James Kuyper · Jan 18, 2013

Eric said:
Eric said:

Now, what happens when this struct is embedded in a binary file stored
in a character array "buffer[]" such that its position "i" is not
guaranteed to be aligned on the same boundary that

Mystract *instance2 = malloc(sizeof(Mystruct));

would have used, but will always be on a multiple of 2.

1. Will this always work?

function1((Mystruct *) &(buffer));

Click to expand...

Not "always," no. 6.3.2.3p7: "A pointer to an object type
may be converted to a pointer to a different object type. If the
resulting pointer is not correctly aligned for the referenced
type, the behavior is undefined. [...]" There's no guarantee
that the alignment of `buffer' suffices for `Mystruct'.

Click to expand...

On further consideration, how does one know what "correctly aligned"
means for a given struct? Consider these two examples:

In C99 and earlier, there were only a few cases where you could infer
that a pointer was correctly aligned for a given operation. For
instance, a struct must have alignment requirements at least as strict
as those of any of it's members, but it can be stricter.

In C2011, several alignment-oriented features were added, such as
_Alignof(), and it's now possible to determine exactly whether or not
the alignment of any arbitrary type allows an operation.

typedef struct {
uint16_t one;
uint16_t two;
uint16_t three;
uint16_t four;
} Mystruct4;

typedef struct {
uint16_t one;
uint16_t two;
uint16_t three;
uint16_t four;
uint16_t five;
} Mystruct5;

The first would presumably be 8 bytes and the second 10. Is it safe to
access these in a memory buffer via a pointer so long as that pointer
is aligned on a 2 byte boundary? I would assume yes because all of the
data within each struct has that alignment, and I am also assuming that
this code should always work:

Click to expand...

You've made several assumptions not guaranteed by the standard:
sizeof(uint16_t) == 2
_Alignof(uint16_t) == 2
_Alignof(Mystruct4) == _Alignof(uint16_t)
_Alignof(Mystruct5) == _Alignof(uint16_t)
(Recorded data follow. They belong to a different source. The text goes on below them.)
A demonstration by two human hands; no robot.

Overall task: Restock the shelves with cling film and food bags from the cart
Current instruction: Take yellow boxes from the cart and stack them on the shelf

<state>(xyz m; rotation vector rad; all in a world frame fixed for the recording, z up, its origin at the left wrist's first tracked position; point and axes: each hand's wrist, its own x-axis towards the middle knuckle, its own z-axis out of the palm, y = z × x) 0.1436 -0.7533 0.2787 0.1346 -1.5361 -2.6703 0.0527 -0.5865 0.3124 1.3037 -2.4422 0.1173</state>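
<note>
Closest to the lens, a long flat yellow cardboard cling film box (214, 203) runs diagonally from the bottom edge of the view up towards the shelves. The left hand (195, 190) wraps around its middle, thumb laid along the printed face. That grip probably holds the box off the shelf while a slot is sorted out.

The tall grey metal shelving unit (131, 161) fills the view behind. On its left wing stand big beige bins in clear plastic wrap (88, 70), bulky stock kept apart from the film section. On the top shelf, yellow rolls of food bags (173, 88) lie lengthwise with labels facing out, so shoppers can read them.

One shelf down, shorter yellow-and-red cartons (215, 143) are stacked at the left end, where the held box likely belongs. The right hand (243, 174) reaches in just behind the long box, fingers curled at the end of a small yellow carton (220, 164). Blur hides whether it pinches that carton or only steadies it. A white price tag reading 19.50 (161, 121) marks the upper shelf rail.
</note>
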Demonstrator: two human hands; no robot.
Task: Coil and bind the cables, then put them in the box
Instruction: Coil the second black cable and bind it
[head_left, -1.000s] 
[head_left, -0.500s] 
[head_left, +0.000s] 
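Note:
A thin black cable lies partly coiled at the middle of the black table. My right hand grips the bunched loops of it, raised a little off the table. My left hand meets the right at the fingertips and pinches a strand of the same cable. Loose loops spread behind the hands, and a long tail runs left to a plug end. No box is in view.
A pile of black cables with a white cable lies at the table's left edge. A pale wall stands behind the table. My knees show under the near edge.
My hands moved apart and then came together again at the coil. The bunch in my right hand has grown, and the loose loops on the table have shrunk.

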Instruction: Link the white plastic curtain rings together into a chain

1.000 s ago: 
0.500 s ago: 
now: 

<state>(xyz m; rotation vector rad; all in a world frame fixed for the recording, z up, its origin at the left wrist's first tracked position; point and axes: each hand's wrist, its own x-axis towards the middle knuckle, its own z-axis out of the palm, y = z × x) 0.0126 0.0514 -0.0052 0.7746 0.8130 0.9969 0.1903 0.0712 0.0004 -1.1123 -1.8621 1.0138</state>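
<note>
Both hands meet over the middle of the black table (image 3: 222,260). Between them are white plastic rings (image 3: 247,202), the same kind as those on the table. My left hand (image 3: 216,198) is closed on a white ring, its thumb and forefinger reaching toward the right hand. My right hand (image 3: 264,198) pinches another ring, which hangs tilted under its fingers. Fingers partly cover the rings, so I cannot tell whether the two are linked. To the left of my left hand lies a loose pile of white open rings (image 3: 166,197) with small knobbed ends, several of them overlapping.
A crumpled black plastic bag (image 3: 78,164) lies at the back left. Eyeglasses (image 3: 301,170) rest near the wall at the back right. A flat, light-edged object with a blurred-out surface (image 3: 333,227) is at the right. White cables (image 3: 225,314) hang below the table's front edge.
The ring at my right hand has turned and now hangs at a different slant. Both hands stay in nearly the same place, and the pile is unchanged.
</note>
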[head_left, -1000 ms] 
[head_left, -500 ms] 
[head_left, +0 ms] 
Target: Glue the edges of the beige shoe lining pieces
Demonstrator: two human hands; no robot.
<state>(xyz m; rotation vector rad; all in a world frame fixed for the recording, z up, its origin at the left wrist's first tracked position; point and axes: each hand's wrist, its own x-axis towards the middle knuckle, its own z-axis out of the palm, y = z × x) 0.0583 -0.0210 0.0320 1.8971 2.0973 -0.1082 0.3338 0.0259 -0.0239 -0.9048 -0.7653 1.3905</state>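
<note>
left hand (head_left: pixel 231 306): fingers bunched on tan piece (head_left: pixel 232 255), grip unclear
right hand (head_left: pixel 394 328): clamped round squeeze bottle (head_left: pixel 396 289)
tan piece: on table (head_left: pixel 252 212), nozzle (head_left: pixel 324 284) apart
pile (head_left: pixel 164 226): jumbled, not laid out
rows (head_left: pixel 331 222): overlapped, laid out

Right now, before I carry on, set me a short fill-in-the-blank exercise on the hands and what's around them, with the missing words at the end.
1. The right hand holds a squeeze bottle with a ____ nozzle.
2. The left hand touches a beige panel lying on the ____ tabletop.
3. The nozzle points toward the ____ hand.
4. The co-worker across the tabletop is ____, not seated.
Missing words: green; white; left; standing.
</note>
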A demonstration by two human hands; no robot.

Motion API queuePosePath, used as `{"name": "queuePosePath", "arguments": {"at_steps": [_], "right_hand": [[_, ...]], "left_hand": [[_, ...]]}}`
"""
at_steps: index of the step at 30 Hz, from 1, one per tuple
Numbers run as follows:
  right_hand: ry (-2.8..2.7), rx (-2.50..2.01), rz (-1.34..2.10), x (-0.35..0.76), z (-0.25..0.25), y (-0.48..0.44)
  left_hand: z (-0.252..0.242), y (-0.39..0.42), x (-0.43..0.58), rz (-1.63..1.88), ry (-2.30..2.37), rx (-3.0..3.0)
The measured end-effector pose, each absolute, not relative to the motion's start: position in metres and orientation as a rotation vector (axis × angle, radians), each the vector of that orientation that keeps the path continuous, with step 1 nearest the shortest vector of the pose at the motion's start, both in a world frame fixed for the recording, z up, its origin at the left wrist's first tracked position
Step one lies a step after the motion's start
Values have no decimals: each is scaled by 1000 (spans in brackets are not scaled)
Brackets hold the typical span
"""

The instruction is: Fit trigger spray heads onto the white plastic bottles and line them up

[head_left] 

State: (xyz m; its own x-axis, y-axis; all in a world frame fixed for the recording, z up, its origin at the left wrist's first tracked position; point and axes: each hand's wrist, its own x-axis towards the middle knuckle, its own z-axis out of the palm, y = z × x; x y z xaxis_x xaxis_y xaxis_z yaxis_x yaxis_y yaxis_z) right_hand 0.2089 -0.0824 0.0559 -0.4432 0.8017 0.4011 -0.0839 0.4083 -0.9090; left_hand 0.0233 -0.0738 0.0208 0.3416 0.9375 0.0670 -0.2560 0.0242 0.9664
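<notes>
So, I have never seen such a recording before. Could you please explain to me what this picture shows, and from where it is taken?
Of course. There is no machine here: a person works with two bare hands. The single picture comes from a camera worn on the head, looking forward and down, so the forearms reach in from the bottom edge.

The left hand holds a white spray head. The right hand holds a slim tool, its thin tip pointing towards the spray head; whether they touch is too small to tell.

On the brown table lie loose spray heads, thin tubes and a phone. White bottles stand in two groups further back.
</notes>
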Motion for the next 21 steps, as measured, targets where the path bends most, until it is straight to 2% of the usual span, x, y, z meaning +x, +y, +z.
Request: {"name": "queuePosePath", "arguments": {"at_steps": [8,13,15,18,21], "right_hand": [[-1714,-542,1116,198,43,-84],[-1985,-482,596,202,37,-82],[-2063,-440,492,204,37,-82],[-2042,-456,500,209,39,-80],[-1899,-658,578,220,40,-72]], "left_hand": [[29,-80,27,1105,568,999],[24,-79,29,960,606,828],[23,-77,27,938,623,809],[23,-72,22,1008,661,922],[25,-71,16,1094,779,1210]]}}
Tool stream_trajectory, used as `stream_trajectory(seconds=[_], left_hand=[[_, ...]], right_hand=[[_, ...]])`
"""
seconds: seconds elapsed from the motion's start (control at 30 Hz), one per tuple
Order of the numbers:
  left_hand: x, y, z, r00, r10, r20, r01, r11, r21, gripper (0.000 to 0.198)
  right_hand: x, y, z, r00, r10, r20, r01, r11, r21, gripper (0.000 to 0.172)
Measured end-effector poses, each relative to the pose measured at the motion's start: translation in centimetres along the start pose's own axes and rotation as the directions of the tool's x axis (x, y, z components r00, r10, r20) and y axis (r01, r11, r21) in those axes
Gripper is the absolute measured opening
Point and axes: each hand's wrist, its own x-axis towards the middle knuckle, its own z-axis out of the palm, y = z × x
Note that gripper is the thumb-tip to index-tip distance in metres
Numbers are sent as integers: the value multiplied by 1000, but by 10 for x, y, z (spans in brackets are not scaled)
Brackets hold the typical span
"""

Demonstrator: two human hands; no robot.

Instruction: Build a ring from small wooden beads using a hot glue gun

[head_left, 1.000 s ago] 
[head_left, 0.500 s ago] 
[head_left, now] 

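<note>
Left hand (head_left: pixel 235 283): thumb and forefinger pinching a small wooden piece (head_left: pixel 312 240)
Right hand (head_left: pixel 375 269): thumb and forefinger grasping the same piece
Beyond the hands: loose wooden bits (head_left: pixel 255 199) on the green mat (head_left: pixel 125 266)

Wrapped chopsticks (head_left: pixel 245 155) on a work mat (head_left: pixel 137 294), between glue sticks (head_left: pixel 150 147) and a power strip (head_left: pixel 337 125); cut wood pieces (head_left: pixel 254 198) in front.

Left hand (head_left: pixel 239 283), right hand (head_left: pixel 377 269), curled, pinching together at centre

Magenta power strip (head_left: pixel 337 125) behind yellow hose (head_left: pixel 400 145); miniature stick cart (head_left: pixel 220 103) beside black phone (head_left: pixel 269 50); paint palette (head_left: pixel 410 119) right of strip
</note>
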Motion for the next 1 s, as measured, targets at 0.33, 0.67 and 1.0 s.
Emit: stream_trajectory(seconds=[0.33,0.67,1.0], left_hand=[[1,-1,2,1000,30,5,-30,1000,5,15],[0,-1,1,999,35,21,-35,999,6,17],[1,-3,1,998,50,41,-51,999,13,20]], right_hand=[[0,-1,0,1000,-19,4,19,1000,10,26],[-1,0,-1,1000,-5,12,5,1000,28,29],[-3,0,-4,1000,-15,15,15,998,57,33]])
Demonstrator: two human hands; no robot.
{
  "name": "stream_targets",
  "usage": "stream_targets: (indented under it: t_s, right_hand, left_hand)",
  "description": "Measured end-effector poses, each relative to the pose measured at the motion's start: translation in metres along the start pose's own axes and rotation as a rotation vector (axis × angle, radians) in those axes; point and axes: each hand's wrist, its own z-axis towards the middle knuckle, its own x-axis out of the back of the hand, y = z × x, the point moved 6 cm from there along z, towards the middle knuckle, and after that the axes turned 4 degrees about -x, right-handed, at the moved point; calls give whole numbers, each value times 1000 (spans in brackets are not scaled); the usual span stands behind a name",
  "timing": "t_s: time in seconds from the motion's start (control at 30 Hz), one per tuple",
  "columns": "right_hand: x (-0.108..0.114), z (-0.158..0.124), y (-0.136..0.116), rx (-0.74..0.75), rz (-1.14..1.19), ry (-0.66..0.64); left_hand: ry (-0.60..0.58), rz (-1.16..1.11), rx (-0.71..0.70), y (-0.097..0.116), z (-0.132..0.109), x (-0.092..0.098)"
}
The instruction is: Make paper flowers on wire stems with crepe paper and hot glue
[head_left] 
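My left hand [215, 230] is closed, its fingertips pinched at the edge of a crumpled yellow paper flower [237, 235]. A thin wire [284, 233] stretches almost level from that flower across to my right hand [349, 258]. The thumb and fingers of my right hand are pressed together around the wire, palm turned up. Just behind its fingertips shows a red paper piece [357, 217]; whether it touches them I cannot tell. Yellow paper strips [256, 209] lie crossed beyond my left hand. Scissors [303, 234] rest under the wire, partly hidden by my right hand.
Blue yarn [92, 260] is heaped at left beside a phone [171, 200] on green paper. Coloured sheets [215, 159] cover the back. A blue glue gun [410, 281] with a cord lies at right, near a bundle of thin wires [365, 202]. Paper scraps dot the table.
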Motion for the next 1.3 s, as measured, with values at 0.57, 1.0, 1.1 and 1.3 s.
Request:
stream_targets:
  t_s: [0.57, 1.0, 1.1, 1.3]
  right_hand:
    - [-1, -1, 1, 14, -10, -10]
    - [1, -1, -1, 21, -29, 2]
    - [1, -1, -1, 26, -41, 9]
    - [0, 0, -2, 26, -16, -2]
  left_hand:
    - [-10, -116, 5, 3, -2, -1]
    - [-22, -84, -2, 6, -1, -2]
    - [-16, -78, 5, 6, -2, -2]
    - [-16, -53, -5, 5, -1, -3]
For implementations where all of those things are true, your conclusion
holds, but it's not necessarily the case that any of those things are true.

Or may a compiler make some assumption for Mystruct4 that requires it to
be aligned on a 4 byte boundary too? ...
Yes.

... I see
no reason for the compiler to add the 4 byte alignment
requirement for these structures, but is it nevertheless free to do so?

Click to expand...

Yes.

Eric Sosman · Jan 18, 2013

Eric said:
Eric said:

Now, what happens when this struct is embedded in a binary file stored
in a character array "buffer[]" such that its position "i" is not
guaranteed to be aligned on the same boundary that

Mystract *instance2 = malloc(sizeof(Mystruct));

would have used, but will always be on a multiple of 2.

1. Will this always work?

function1((Mystruct *) &(buffer));

Click to expand...

Not "always," no. 6.3.2.3p7: "A pointer to an object type
may be converted to a pointer to a different object type. If the
resulting pointer is not correctly aligned for the referenced
type, the behavior is undefined. [...]" There's no guarantee
that the alignment of `buffer' suffices for `Mystruct'.

Click to expand...

On further consideration, how does one know what "correctly aligned"
means for a given struct?

As of C11, the _Alignof operator tells you. In earlier C's
alignment requirements are implementation-defined, and all you
could tell for sure was that the alignment requirement for a
type T had to be an exact divisor of sizeof(T).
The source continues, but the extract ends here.